**Instructions to follow**
In the data below, find the lines containing "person" and say how many there are, nothing more.
[Start of section]
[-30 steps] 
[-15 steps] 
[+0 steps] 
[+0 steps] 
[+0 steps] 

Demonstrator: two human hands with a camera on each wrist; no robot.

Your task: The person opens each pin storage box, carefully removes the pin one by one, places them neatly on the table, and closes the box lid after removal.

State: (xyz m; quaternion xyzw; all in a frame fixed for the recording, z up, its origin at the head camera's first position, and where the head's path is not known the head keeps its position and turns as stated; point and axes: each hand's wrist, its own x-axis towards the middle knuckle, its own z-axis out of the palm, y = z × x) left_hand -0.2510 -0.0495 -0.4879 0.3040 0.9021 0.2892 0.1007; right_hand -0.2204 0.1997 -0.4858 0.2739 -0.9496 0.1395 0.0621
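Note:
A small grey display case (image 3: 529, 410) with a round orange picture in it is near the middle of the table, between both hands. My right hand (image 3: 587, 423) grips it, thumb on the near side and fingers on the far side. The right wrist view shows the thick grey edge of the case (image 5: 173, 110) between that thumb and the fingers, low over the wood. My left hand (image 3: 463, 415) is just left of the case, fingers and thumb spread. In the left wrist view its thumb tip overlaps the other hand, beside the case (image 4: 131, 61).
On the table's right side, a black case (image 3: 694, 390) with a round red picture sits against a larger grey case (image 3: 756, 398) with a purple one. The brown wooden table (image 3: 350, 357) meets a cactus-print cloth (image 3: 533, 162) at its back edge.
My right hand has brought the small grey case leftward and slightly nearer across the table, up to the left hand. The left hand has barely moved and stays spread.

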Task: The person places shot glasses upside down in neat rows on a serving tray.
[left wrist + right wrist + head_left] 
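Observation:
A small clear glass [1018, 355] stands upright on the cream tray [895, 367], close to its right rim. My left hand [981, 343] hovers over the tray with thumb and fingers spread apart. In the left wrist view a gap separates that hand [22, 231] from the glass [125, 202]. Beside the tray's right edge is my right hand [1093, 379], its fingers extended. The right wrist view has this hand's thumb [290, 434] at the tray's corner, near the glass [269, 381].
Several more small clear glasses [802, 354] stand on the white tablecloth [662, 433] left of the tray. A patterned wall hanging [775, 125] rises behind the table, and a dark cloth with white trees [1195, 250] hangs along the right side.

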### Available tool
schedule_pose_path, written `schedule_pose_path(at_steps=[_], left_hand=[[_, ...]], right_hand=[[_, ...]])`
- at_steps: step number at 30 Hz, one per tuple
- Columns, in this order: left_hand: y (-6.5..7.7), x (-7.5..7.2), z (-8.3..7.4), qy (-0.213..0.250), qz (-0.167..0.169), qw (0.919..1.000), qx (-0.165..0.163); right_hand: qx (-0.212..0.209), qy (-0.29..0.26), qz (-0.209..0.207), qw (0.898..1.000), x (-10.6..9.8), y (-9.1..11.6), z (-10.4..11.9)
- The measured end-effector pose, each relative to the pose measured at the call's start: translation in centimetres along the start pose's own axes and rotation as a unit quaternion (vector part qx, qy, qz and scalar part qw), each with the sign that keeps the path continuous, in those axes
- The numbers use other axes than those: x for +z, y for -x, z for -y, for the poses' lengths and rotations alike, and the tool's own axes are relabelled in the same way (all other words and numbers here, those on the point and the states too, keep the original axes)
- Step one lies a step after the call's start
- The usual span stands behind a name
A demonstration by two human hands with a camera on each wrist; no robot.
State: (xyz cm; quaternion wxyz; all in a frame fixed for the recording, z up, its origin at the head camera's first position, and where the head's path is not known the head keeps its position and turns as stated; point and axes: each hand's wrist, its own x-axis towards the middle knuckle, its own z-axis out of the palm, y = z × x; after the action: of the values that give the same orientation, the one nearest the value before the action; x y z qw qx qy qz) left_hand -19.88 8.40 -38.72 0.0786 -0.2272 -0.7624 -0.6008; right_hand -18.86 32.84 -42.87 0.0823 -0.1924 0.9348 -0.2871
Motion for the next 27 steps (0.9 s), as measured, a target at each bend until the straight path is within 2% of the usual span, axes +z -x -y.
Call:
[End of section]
**Exercise result**
2